Whereas, in some other cases, we may instead use a fixed quantity for that variable (like a pre-computed PMF), where the RandomVariable’s sample function could instead be defined as:

# instead define MyRandVar to still inherit from the RandVariable class
class MyRandVar(RandomVariable):
    #define sample method that still returns an ArrayLike object
    def sample(...) -> ArrayLike:
        #sampling method is a pre-computed PMF, a JAX NumPy array with explicit elements
        return jax.numpy.array([0.2, 0.7, 0.1])

Thus, when a Model samples from MyRandVar, it could be either adding random variables to be estimated (first case) or just retrieving some quantity needed for other calculations (second case.)

The Model metaclass provides basic functionality for estimating and simulation. Like RandomVariable, the Model metaclass has a sample() method that defines the model structure. Ultimately, models can be nested (or inherited), providing a straightforward way to add layers of complexity.

‘Hello world’ model#

This section will show the steps to build a simple renewal model featuring a latent infection process, a random walk Rt process, and an observation process for the reported infections.

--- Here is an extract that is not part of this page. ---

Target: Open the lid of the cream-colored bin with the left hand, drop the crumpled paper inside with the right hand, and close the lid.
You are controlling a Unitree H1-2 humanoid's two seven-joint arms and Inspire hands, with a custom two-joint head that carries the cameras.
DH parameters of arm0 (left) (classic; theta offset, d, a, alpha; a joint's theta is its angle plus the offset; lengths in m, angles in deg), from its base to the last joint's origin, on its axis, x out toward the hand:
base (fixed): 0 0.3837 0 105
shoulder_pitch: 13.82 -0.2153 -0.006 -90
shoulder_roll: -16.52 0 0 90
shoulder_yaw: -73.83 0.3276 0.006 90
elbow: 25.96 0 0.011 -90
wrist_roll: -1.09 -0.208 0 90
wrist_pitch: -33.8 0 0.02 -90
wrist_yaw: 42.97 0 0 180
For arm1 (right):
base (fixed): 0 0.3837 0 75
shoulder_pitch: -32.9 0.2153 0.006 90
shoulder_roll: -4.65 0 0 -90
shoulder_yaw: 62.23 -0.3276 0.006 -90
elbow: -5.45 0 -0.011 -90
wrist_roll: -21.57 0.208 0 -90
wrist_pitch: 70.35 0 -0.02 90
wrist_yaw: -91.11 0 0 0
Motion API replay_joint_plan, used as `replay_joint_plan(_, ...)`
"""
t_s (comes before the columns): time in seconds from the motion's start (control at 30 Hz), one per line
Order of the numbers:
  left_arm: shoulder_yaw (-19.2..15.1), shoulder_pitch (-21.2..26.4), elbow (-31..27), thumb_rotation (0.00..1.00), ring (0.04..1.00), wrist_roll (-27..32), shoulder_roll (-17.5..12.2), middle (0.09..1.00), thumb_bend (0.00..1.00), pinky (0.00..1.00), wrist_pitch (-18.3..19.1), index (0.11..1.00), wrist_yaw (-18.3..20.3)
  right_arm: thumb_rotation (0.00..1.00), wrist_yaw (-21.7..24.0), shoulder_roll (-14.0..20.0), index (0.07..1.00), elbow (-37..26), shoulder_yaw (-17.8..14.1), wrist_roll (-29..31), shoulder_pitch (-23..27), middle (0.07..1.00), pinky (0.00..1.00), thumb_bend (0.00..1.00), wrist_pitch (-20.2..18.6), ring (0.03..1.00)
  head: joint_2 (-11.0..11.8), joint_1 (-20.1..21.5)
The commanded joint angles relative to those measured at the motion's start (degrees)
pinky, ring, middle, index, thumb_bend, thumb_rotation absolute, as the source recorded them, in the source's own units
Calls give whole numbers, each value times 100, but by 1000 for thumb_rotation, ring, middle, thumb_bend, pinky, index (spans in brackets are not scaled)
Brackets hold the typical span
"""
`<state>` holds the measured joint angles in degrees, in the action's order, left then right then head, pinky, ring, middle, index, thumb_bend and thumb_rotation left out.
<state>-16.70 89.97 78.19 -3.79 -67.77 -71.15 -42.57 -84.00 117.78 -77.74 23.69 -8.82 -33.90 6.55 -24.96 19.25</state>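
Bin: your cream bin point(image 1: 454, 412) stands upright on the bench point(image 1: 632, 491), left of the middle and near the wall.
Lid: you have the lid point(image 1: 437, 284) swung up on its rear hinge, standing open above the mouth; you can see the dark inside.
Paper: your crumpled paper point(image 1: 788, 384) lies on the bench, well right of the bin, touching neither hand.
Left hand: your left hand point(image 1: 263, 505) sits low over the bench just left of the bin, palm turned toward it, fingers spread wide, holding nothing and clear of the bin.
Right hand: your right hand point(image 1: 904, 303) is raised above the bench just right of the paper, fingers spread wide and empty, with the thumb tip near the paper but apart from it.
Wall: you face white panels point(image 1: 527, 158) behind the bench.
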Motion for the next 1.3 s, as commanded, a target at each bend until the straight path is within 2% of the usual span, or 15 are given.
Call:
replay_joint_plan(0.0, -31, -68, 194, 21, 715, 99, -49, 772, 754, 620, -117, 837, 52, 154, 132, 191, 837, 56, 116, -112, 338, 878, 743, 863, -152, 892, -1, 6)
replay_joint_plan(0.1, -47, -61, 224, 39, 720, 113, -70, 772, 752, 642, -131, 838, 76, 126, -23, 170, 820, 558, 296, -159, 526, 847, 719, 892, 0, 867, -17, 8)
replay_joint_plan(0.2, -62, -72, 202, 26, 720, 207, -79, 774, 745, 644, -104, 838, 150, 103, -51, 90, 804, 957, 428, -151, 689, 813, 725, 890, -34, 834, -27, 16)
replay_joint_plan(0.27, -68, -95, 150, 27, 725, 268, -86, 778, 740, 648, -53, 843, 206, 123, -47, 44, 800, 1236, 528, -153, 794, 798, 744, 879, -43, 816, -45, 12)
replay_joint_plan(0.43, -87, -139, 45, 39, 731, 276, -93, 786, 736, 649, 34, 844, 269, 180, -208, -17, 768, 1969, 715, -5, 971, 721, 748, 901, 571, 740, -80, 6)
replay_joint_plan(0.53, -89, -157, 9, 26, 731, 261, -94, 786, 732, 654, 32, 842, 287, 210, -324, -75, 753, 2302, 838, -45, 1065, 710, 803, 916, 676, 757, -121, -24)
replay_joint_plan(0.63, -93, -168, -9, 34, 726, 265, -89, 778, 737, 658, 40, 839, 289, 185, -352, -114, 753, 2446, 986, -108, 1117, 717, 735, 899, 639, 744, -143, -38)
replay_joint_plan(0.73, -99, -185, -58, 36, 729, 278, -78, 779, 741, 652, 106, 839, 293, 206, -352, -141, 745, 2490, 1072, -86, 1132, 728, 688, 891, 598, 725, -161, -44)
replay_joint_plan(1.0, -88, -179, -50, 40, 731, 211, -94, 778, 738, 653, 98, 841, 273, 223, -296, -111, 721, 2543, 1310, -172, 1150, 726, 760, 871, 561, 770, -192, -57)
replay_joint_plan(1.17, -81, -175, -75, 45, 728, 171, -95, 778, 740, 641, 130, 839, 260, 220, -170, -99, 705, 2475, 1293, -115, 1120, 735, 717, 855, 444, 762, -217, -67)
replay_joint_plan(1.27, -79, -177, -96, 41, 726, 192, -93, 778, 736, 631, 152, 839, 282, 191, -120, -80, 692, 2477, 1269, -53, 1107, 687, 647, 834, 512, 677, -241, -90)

We start by loading the needed components to build a basic renewal model:

import jax.numpy as jnp
import numpy as np
import numpyro as npro
import numpyro.distributions as dist
from pyrenew.process import RtRandomWalkProcess
from pyrenew.latent import (
    Infections,
    InfectionSeedingProcess,
    SeedInfectionsZeroPad,
)
from pyrenew.observation import PoissonObservation
from pyrenew.deterministic import DeterministicPMF
from pyrenew.model import RtInfectionsRenewalModel
from pyrenew.metaclass import DistributionalRV
import pyrenew.transformation as t

The pyrenew package models the real-time reproductive number \(R_t\), the ratio of new infections at time \(t\) to previous infections at some time \(t-s\), as a renewal process model. Our basic renewal process model defines five components:

  1. generation interval, the times between infections

  2. initial infections, occurring prior to time \(t = 0\)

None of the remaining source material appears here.